Bristol Myers Squibb, Princeton, New Jersey, USA.
Certara, Inc., Princeton, New Jersey, USA.
CPT Pharmacometrics Syst Pharmacol. 2024 Sep;13(9):1448-1461. doi: 10.1002/psp4.13138. Epub 2024 May 2.
Mavacamten is the first cardiac myosin inhibitor approved by the US Food and Drug Administration for the treatment of adults with symptomatic obstructive hypertrophic cardiomyopathy (HCM). The phase III EXPLORER-HCM (NCT03470545) study used a dose-titration scheme based on mavacamten exposure and echocardiographic assessment of Valsalva left ventricular outflow tract gradient (VLVOTg) and left ventricular ejection fraction (LVEF). Using population pharmacokinetic/exposure-response modeling and simulations of virtual patients, this in silico study evaluated alternative dose-titration regimens for mavacamten, including regimens that were guided by echocardiographic measures only. Mavacamten exposure-response models for VLVOTg (efficacy) and LVEF (safety) were developed using patient data from five clinical studies and characterized using nonlinear mixed-effects models. Simulations of five echocardiography-guided regimens were performed in virtual cohorts constructed based on either expected or equal population distributions of cytochrome P450 2C19 (CYP2C19) metabolizer phenotypes. Each regimen aimed to maximize the proportions of patients who achieved a VLVOTg below 30 mm Hg while maintaining LVEF above 50% over 40 weeks and 104 weeks, respectively. The exposure-response models successfully characterized mavacamten efficacy and safety parameters. Overall, the simulated regimen with the optimal benefit-risk profile across CYP2C19 phenotypes had steps for down-titration at weeks 4 and 8 (for VLVOTg <20 mm Hg), and up-titration at week 12 (for VLVOTg ≥30 mm Hg and LVEF ≥55%), and every 12 weeks thereafter. This simulation-optimized regimen is recommended in the mavacamten US prescribing information.

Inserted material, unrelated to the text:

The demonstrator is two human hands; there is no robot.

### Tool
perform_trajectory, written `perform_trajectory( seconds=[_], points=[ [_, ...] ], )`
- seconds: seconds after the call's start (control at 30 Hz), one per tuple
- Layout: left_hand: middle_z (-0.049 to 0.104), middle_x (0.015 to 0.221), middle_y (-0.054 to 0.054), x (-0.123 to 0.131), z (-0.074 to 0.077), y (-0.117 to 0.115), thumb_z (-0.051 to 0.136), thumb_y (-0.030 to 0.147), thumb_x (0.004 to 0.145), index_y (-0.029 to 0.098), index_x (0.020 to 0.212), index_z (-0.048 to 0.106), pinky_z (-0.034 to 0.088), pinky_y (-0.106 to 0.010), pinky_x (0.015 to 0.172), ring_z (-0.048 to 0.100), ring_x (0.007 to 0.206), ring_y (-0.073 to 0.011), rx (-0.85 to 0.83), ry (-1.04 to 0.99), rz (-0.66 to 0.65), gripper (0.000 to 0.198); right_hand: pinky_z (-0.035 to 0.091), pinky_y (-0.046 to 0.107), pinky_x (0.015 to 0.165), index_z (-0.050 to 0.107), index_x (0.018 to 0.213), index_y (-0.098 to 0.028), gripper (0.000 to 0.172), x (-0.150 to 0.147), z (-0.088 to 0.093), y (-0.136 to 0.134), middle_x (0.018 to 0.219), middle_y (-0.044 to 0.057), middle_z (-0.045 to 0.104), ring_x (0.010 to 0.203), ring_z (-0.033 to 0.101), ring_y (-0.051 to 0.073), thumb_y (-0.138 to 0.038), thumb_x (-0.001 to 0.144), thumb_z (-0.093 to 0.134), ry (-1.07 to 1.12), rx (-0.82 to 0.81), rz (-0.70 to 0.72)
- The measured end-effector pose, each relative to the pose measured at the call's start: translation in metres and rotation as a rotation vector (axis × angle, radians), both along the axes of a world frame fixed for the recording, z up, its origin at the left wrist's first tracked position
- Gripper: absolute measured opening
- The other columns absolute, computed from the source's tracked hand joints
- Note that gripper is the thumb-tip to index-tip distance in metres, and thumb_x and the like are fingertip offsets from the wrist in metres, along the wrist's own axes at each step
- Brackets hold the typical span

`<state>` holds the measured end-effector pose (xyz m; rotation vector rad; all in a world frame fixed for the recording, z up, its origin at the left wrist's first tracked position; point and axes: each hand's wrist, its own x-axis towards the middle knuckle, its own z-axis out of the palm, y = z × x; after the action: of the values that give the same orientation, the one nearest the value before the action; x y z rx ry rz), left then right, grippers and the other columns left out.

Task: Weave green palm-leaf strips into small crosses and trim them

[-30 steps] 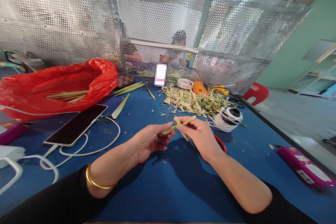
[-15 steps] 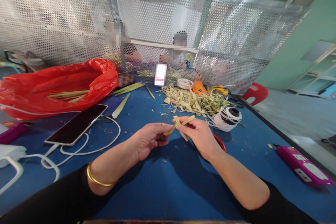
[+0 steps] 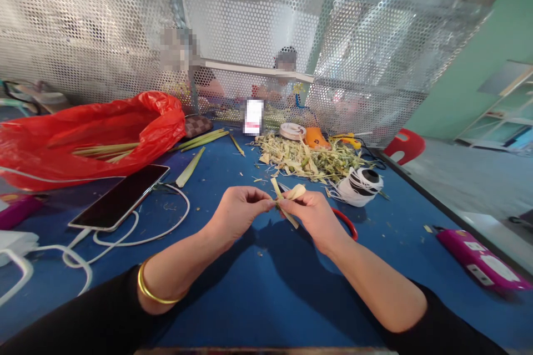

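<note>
Over the middle of the blue table, my right hand (image 3: 312, 213) pinches a small bundle of pale yellow-green leaf strips (image 3: 296, 193) between thumb and fingers. The strips cross one another and stick out in several directions. My left hand (image 3: 239, 211) meets it from the left, thumb and forefinger pinched at the point where the strips cross. Its fingertips hide what exactly they grip there. Partly covered by my right hand lie scissors with a red handle (image 3: 346, 224). A heap of leaf scraps (image 3: 308, 158) lies beyond the hands.
A spool of white string (image 3: 360, 186) stands right of the scraps. At left are a red plastic bag (image 3: 162, 116) of stalks, a phone (image 3: 120, 197) and white cables. A purple power strip (image 3: 483, 260) lies at right. Perforated metal panels (image 3: 250, 16) border the back; people show behind.
My left hand has turned, its knuckles rising and its lower fingers curling in. The leaf piece that hung by its fingertips no longer shows there. The strips in my right hand have shifted and spread.
</note>
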<state>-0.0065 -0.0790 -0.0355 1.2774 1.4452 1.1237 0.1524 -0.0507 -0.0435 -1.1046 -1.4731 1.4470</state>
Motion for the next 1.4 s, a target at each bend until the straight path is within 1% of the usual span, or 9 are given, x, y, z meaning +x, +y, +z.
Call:
perform_trajectory(
  seconds=[0.23, 0.3, 0.43, 0.53, 0.73, 0.9, 1.0, 1.2, 1.4],
  points=[
    [0.067, 0.067, 0.000, -0.001, -0.004, -0.002, 0.061, 0.028, 0.073, 0.020, 0.067, 0.069, 0.038, -0.026, 0.065, 0.057, 0.068, -0.0157, 0.282, 0.500, 0.057, 0.013, 0.034, 0.024, 0.050, 0.064, 0.061, -0.014, 0.031, -0.003, -0.003, -0.001, 0.055, -0.001, 0.055, 0.051, 0.045, 0.010, -0.044, 0.059, 0.075, 0.018, -0.057, 0.021],
    [0.068, 0.069, -0.001, -0.001, -0.004, -0.001, 0.063, 0.030, 0.072, 0.019, 0.068, 0.069, 0.039, -0.026, 0.066, 0.058, 0.069, -0.0161, 0.258, 0.425, 0.045, 0.013, 0.035, 0.024, 0.051, 0.066, 0.065, -0.014, 0.030, -0.002, -0.003, -0.001, 0.057, -0.001, 0.056, 0.053, 0.047, 0.011, -0.043, 0.061, 0.074, 0.032, -0.042, 0.014],
    [0.068, 0.071, -0.004, -0.001, -0.002, 0.002, 0.064, 0.043, 0.072, 0.015, 0.071, 0.069, 0.043, -0.026, 0.069, 0.058, 0.068, -0.0151, 0.024, -0.056, -0.043, 0.029, 0.037, 0.025, 0.056, 0.069, 0.074, -0.015, 0.027, 0.001, 0.000, 0.002, 0.063, 0.001, 0.058, 0.060, 0.050, 0.013, -0.040, 0.067, 0.071, 0.031, 0.042, -0.026],
    [0.068, 0.071, -0.005, -0.002, -0.001, 0.003, 0.065, 0.046, 0.070, 0.013, 0.073, 0.070, 0.044, -0.027, 0.071, 0.058, 0.068, -0.0142, -0.058, -0.227, -0.036, 0.034, 0.038, 0.025, 0.057, 0.069, 0.077, -0.014, 0.027, 0.002, 0.002, 0.003, 0.064, 0.002, 0.059, 0.063, 0.051, 0.014, -0.039, 0.068, 0.070, 0.023, 0.065, -0.052],
    [0.063, 0.058, -0.001, -0.006, 0.003, 0.004, 0.075, 0.031, 0.057, 0.015, 0.063, 0.067, 0.044, -0.027, 0.066, 0.055, 0.061, -0.0136, -0.066, -0.084, 0.029, 0.019, 0.034, 0.024, 0.051, 0.067, 0.072, -0.015, 0.021, 0.000, -0.001, 0.001, 0.059, -0.001, 0.054, 0.057, 0.046, 0.012, -0.036, 0.071, 0.067, 0.018, 0.043, 0.000],
    [0.067, 0.070, -0.002, -0.007, 0.007, 0.004, 0.069, 0.043, 0.065, 0.015, 0.077, 0.071, 0.042, -0.025, 0.065, 0.057, 0.067, -0.0140, -0.046, -0.087, -0.062, 0.030, 0.033, 0.024, 0.051, 0.068, 0.081, -0.017, 0.019, 0.000, 0.002, 0.001, 0.063, -0.001, 0.056, 0.057, 0.047, 0.012, -0.035, 0.075, 0.063, -0.074, 0.121, 0.039],
    [0.064, 0.065, 0.000, -0.006, 0.008, 0.002, 0.068, 0.045, 0.066, 0.015, 0.075, 0.071, 0.037, -0.022, 0.057, 0.052, 0.060, -0.0111, 0.003, -0.048, -0.101, 0.032, 0.035, 0.024, 0.051, 0.066, 0.083, -0.017, 0.019, -0.002, 0.003, 0.000, 0.062, -0.002, 0.058, 0.056, 0.049, 0.012, -0.034, 0.075, 0.064, -0.134, 0.169, 0.072],
    [0.060, 0.057, 0.000, -0.004, 0.004, 0.000, 0.068, 0.043, 0.066, 0.013, 0.077, 0.071, 0.037, -0.021, 0.054, 0.051, 0.055, -0.0104, -0.088, -0.143, -0.155, 0.032, 0.045, 0.028, 0.069, 0.057, 0.084, -0.018, 0.018, -0.003, 0.004, -0.002, 0.073, 0.001, 0.067, 0.072, 0.062, 0.017, -0.030, 0.075, 0.067, -0.050, 0.199, 0.152],
    [0.058, 0.055, 0.001, -0.004, 0.004, -0.001, 0.065, 0.044, 0.069, 0.012, 0.082, 0.072, 0.031, -0.021, 0.049, 0.044, 0.049, -0.0082, -0.109, -0.099, -0.202, 0.035, 0.041, 0.025, 0.060, 0.055, 0.065, -0.017, 0.026, 0.001, 0.001, 0.002, 0.061, -0.002, 0.055, 0.061, 0.052, 0.013, -0.039, 0.079, 0.061, -0.088, 0.195, 0.007]
  ],
)
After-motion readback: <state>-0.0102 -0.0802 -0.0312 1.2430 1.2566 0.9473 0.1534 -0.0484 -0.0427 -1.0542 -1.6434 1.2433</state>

马卡塞坦是美国食品和药物管理局批准的第一种用于治疗有症状梗阻性肥厚型心肌病(HCM)成人的心肌肌球蛋白抑制剂。III 期 EXPLORER-HCM(NCT03470545)研究采用了基于马卡塞坦暴露量和超声心动图评估的瓦氏动作左心室流出道梯度(VLVOTg)和左心室射血分数(LVEF)的剂量滴定方案。该虚拟患者群体药代动力学/暴露-反应建模和模拟研究评估了马卡塞坦的替代剂量滴定方案,包括仅基于超声心动图测量的方案。使用来自五项临床研究的患者数据开发了 VLVOTg(疗效)和 LVEF(安全性)的马卡塞坦暴露-反应模型,并使用非线性混合效应模型进行了特征描述。根据预期或等效的细胞色素 P450 2C19(CYP2C19)代谢表型人群分布,在基于虚拟队列的情况下对五种超声心动图指导方案进行了模拟。每个方案的目的是在 40 周和 104 周时分别最大化达到 VLVOTg 低于 30mmHg 且 LVEF 高于 50%的患者比例。暴露-反应模型成功地描述了马卡塞坦的疗效和安全性参数。总体而言,在 CYP2C19 表型中具有最佳获益风险特征的模拟方案在第 4 周和第 8 周(对于 VLVOTg <20mmHg)时有剂量下调步骤,在第 12 周(对于 VLVOTg ≥30mmHg 和 LVEF ≥55%)时有剂量上调步骤,此后每 12 周进行一次。该模拟优化方案被推荐用于马卡塞坦美国处方信息中。